▶ What to do:
The entries below contain a line with "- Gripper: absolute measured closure" and a line with "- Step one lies". Retype exactly everything from the first down to the second, both included, and nothing else.

▶ Recorded information:
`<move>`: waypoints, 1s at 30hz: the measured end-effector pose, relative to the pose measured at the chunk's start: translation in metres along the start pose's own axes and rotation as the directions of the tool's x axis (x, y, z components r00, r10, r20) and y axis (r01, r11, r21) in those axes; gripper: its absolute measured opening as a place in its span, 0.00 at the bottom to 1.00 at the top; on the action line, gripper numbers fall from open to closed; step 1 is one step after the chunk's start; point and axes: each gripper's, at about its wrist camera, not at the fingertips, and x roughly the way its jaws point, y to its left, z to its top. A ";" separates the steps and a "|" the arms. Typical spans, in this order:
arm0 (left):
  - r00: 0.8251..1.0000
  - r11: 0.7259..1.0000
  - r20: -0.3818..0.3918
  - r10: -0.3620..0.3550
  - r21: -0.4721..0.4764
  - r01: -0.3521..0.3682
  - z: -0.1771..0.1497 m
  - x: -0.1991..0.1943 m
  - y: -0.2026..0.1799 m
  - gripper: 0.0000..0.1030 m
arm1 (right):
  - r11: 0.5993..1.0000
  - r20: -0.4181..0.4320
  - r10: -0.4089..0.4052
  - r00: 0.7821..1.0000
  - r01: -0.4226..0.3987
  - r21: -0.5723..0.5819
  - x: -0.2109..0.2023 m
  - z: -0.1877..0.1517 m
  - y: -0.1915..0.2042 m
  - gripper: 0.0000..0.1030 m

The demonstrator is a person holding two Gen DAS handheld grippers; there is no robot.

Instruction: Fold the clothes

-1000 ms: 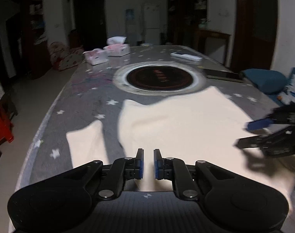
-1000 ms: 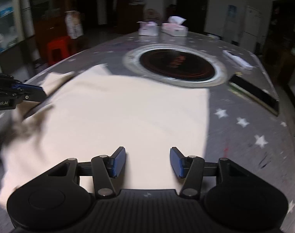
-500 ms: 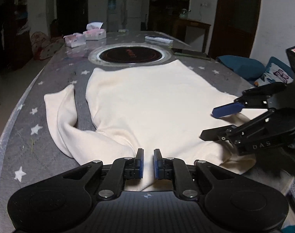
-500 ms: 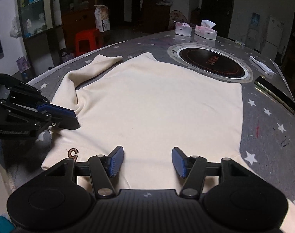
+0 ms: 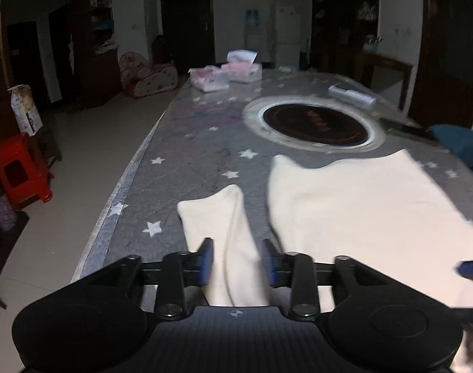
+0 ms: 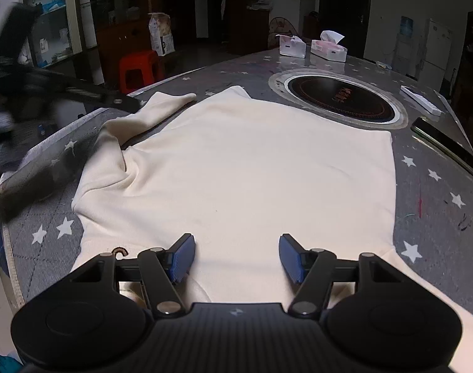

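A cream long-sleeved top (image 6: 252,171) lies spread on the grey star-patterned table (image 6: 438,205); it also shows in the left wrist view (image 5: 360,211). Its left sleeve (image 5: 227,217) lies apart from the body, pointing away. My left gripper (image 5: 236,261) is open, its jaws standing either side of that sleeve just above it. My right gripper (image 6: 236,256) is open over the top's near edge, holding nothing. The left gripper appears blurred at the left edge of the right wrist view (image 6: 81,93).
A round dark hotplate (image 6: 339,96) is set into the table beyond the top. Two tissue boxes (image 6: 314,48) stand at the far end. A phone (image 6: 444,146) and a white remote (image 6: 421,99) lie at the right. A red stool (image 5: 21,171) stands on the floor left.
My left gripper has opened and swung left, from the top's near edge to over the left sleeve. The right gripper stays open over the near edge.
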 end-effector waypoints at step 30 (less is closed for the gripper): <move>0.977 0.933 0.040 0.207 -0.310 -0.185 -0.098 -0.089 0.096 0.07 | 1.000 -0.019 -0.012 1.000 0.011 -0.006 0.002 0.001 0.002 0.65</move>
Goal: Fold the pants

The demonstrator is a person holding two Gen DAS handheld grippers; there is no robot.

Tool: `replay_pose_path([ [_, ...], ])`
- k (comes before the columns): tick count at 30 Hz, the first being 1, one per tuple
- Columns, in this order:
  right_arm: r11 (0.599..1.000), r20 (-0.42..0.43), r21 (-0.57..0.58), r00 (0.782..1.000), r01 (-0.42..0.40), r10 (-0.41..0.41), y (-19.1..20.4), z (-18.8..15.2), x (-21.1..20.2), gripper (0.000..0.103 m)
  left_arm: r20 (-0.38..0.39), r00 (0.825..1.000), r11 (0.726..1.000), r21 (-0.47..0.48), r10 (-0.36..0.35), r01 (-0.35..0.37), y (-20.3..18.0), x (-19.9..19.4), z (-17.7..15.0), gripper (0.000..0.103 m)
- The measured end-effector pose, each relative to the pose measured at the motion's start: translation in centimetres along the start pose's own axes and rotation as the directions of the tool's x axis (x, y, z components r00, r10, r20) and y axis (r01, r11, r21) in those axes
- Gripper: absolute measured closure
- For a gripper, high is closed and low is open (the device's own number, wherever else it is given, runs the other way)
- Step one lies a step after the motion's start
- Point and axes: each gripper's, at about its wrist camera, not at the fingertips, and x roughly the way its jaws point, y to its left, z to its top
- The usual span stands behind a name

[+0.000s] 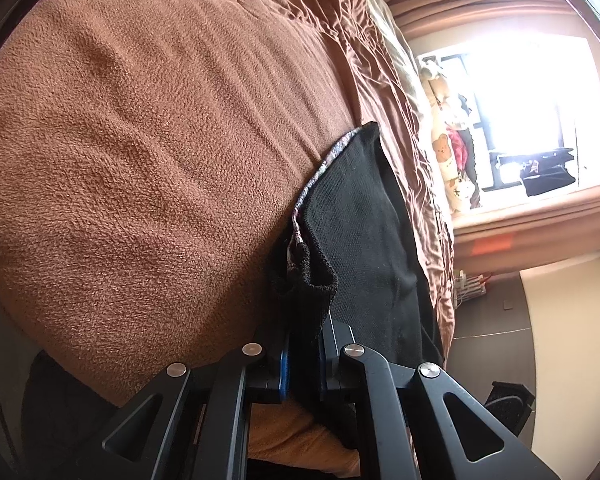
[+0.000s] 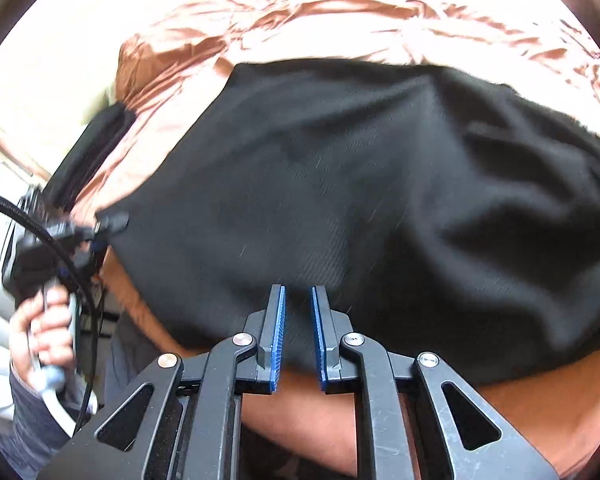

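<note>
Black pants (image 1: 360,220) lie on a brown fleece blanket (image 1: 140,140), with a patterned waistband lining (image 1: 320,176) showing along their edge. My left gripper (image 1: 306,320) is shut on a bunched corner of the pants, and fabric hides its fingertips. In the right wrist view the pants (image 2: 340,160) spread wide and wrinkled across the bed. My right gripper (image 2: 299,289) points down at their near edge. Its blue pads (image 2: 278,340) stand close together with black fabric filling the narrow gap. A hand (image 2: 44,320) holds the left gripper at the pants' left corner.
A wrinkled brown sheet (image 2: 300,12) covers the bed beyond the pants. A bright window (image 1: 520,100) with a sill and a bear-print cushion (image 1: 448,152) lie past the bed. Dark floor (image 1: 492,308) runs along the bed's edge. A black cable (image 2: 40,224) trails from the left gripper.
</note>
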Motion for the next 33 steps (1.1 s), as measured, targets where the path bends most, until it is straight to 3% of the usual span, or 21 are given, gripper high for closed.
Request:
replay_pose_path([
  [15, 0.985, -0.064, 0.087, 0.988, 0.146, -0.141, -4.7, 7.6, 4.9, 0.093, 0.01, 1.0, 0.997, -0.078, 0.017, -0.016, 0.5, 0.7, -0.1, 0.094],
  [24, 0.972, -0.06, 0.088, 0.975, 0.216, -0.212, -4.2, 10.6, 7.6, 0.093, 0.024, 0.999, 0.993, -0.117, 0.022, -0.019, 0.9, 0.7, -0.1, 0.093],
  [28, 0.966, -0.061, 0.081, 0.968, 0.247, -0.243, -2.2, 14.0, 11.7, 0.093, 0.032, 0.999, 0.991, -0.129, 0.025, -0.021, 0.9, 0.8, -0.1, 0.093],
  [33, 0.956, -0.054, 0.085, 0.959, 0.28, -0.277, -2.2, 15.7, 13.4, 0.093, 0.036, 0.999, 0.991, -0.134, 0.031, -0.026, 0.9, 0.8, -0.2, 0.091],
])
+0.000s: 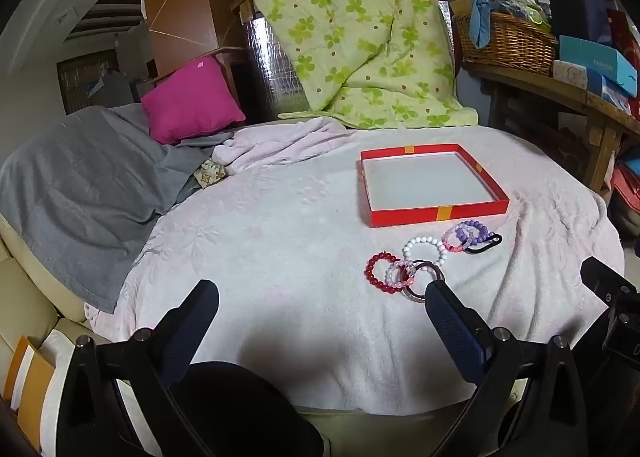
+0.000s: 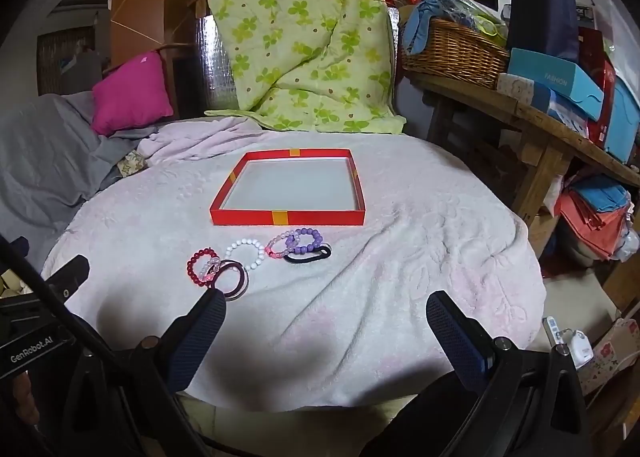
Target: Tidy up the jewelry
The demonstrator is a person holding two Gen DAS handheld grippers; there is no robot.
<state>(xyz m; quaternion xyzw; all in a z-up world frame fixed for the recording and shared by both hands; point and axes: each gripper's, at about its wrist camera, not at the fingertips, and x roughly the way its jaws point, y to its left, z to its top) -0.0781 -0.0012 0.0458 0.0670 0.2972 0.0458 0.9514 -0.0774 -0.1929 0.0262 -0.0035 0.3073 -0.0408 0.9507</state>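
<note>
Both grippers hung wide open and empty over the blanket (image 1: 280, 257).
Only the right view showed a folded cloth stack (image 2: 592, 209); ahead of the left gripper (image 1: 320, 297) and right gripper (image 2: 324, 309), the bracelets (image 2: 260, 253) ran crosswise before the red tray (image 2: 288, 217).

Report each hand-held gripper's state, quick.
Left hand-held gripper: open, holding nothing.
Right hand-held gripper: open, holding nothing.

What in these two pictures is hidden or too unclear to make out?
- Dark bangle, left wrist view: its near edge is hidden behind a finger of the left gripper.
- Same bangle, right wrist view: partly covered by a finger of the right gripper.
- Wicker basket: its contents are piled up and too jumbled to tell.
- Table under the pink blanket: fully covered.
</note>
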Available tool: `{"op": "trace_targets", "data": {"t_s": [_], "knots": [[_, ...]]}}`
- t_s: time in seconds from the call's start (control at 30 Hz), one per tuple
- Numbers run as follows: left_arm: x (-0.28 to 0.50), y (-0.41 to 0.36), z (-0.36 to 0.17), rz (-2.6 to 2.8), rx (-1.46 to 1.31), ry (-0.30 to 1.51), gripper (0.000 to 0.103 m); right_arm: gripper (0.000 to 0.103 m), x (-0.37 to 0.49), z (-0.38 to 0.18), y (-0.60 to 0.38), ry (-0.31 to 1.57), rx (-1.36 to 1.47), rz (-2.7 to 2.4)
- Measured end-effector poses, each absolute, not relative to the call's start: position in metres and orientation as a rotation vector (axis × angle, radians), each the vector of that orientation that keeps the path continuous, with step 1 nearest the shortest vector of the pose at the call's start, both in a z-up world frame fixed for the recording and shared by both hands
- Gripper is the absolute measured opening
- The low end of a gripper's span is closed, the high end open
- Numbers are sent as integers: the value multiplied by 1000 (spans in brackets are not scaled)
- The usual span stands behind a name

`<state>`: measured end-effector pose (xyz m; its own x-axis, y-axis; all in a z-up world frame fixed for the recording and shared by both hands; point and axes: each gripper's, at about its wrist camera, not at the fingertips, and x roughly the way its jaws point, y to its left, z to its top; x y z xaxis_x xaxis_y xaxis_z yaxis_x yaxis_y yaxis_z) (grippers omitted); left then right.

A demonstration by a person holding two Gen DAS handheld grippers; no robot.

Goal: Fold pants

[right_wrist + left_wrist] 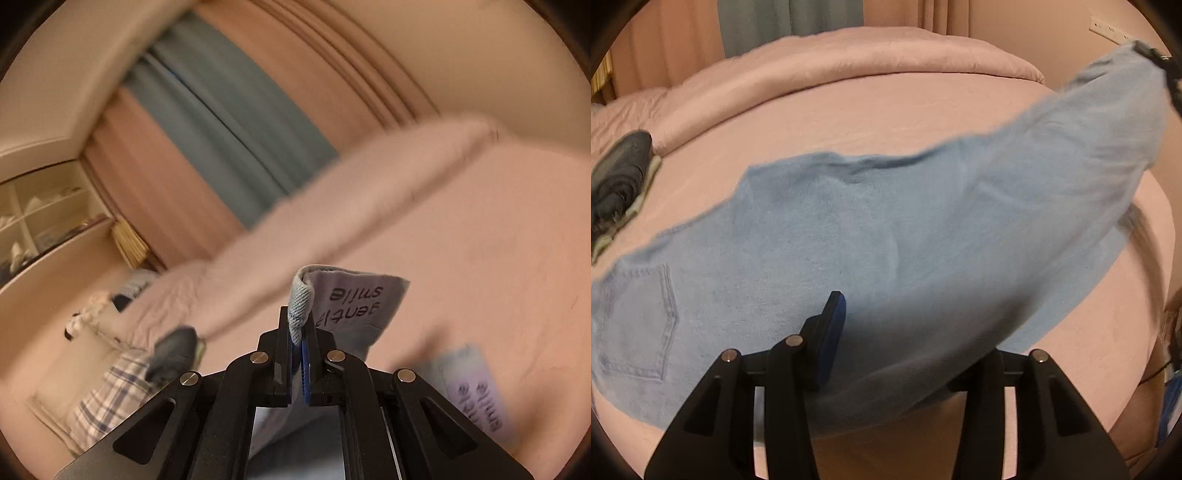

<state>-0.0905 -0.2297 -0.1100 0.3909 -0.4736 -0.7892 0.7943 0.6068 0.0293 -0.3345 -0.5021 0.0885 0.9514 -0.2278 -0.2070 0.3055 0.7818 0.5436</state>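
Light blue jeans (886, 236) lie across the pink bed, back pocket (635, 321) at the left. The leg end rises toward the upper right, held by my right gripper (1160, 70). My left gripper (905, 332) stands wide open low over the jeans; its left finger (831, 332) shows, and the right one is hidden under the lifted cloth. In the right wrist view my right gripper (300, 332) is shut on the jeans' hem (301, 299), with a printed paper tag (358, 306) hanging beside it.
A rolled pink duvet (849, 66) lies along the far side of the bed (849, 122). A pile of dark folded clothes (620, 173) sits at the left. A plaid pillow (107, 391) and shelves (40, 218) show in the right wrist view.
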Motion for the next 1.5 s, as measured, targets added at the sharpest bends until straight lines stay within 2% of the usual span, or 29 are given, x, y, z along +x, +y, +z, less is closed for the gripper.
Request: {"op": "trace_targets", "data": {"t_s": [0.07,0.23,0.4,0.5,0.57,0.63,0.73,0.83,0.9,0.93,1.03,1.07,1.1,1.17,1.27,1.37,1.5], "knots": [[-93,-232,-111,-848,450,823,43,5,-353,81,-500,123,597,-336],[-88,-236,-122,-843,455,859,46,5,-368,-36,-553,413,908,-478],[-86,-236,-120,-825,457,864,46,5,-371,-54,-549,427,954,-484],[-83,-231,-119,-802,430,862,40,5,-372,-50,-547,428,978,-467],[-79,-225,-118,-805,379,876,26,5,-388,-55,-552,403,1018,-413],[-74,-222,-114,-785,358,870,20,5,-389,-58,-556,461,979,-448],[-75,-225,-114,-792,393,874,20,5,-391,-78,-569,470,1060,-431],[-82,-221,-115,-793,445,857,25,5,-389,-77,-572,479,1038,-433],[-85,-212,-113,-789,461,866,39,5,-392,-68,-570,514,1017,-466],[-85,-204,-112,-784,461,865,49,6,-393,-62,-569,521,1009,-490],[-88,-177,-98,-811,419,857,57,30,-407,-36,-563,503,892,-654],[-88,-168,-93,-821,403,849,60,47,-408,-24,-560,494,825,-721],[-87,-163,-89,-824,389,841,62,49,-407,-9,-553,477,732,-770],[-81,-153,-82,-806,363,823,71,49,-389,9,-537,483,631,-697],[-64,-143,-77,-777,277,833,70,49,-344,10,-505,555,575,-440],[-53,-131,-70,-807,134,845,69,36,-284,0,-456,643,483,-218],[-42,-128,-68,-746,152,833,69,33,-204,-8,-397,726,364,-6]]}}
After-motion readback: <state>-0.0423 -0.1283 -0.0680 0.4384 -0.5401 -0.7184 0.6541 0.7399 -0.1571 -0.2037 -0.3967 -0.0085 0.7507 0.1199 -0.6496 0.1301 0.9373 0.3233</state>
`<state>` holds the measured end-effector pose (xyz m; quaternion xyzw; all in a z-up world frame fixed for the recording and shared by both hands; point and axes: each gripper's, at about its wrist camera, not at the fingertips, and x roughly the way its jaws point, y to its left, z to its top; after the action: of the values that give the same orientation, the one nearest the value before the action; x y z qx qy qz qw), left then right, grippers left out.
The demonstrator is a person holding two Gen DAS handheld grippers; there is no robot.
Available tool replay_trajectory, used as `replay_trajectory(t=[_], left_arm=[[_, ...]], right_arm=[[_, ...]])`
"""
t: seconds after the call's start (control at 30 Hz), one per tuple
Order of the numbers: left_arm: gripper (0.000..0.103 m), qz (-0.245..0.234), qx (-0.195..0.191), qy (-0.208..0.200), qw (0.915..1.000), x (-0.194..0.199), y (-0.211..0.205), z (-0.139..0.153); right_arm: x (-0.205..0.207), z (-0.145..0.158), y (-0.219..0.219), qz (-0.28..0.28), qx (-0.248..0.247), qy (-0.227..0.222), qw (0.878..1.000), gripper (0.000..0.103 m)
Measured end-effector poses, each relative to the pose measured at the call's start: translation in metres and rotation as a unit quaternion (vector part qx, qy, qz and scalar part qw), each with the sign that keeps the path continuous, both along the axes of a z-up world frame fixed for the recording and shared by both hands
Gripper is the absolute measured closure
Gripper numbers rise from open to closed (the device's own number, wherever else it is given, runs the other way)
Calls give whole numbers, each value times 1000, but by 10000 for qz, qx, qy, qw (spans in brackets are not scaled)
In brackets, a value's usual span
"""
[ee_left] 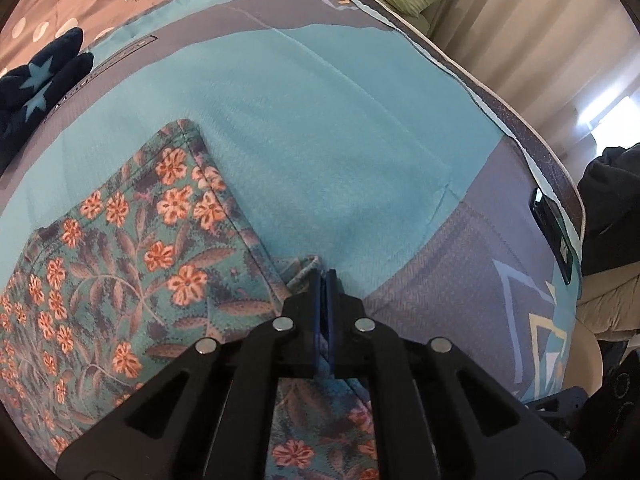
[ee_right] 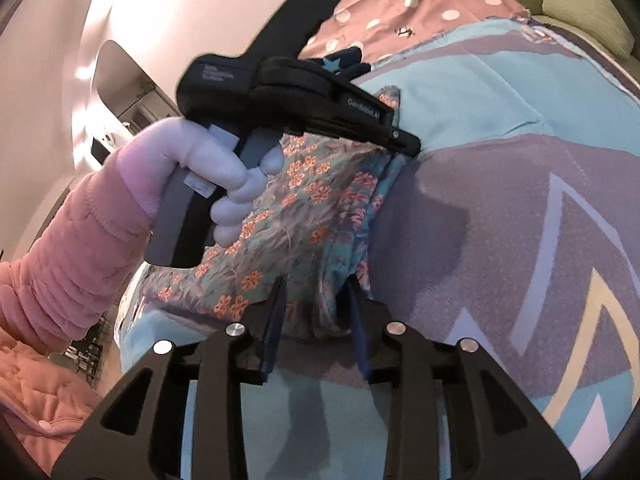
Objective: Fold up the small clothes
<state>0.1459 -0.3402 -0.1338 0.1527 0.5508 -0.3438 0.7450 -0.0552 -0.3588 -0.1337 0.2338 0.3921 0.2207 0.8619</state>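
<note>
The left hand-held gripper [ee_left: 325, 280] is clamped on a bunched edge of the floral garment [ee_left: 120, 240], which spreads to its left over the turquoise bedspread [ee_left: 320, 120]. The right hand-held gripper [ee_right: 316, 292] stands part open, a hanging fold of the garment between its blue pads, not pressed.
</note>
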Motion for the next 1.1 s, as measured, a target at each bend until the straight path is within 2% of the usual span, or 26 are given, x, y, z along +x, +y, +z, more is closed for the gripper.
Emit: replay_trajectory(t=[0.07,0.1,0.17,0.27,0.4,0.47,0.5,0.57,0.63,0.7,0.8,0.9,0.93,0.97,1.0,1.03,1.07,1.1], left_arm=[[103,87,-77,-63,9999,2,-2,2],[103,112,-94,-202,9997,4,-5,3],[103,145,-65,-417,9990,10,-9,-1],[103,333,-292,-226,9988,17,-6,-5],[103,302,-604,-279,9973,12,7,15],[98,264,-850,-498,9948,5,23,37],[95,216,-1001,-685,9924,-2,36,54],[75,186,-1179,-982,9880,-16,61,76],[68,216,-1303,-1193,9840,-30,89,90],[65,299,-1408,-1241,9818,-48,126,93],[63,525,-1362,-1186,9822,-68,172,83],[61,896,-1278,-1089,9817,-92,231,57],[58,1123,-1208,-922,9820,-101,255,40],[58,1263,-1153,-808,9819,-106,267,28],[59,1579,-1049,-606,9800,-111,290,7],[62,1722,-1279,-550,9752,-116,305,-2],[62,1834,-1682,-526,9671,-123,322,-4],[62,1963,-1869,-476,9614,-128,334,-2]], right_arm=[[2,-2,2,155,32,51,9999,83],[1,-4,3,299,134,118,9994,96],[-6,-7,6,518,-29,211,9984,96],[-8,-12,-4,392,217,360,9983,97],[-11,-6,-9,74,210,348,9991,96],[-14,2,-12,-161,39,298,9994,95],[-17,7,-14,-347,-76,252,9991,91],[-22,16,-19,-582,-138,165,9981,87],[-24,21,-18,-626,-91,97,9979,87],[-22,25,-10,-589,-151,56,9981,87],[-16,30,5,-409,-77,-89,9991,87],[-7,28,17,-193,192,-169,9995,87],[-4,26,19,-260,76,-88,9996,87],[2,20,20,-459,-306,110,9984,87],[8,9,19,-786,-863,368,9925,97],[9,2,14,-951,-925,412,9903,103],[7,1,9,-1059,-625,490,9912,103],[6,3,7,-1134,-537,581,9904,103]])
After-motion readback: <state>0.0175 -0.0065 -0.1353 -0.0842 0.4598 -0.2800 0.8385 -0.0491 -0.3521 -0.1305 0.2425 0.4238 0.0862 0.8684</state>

▶ Solution to the problem:
- Gripper: absolute measured closure
- For a gripper, high is closed and low is open (the device's own number, wherever else it is given, runs the other way)
- Step one lies a step after the motion's start

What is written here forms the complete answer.